With the help of this international authority, Leninism and the leadership of the Soviet Union became the elements that unified the Communist movement all over the world. With all the complexity of political, personal, and organizational factors, communism henceforth constituted a unified whole in which Marxist-Leninist ideology, the power of Soviet Russia, the organization of the Communist Party, and the specific and typical attitudes and operations of Communists combine to constitute a movement with a single aggressive purpose. It is to the various aspects of this unified whole that the different volumes of Facts on Communism are devoted.

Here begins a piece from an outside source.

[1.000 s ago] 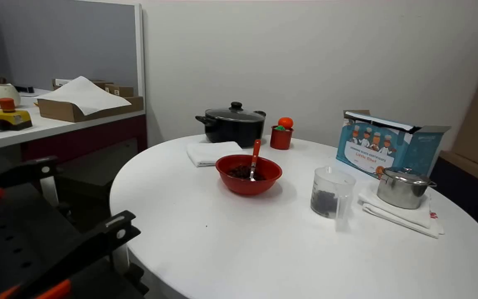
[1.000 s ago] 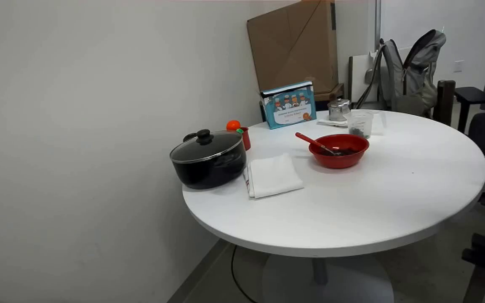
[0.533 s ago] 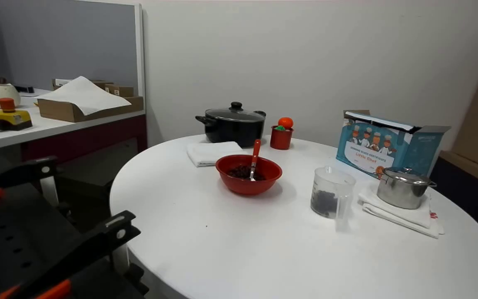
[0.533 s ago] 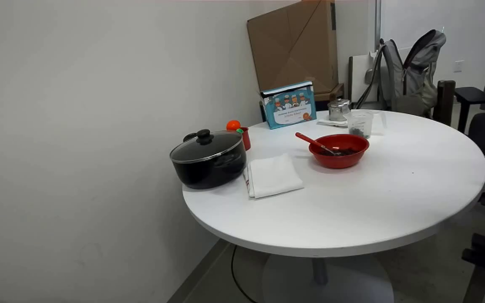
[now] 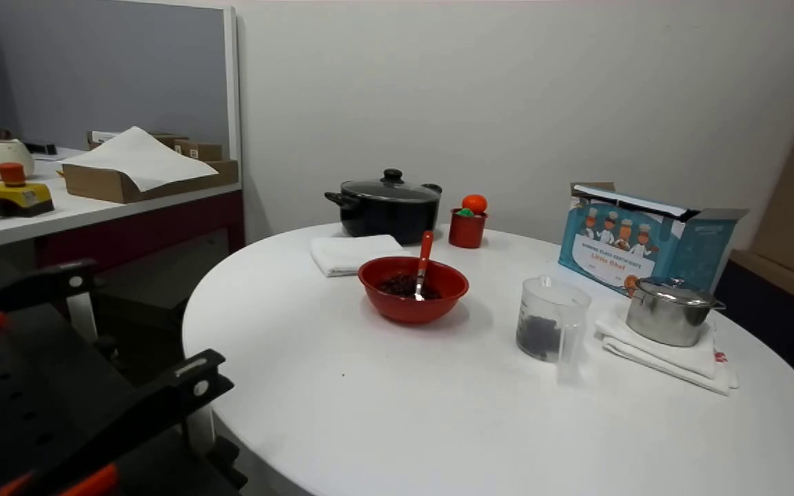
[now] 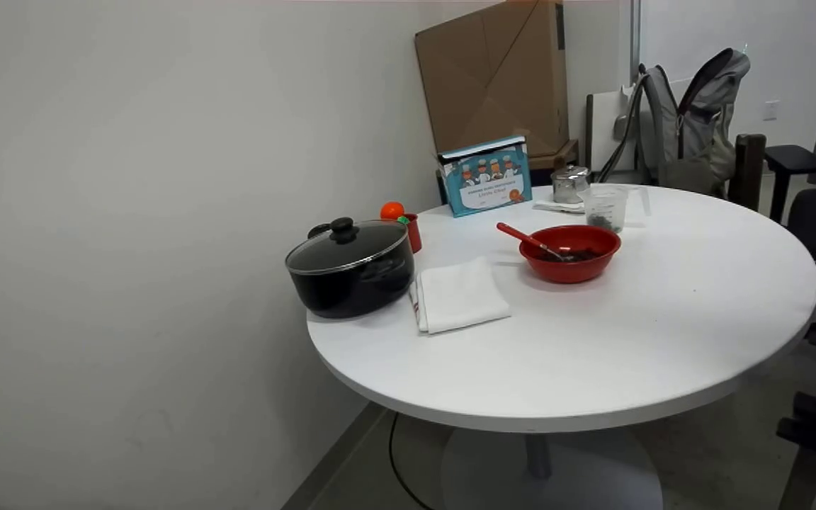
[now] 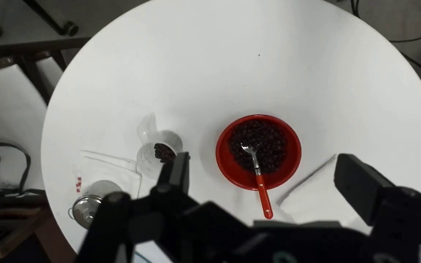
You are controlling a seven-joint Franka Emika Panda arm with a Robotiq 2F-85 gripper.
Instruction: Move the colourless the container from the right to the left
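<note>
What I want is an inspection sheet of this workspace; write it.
Surface: round white table, dark specks.
Job's things: colourless tapered plastic container, upright, dark pieces at the bottom.
Clutter: round red bowl holding a red-handled metal utensil; black lidded pot; small red cup; blue cardboard box; folded white cloth; shiny metal pot on a second folded cloth.
Black pincer: open, holding nothing.
Cables: thin black cable on the floor.
Surroundings: large brown cardboard carton, grey backpack.
</note>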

Volume I is meant to present a survey of the entire body of ideas that make up Communist ideology. A systematic presentation of this kind cannot be made except in the form of an interpretation of the Communist "classical" authorities. This interpretation of Communist doctrines also includes criticism of at least the fundamental ideas. The system and the interconnection of the various parts of Communist ideology have been analyzed and interpreted by Dr. Gerhart Niemeyer, and extensive quotations from Communist "scriptures" are provided to document the analysis.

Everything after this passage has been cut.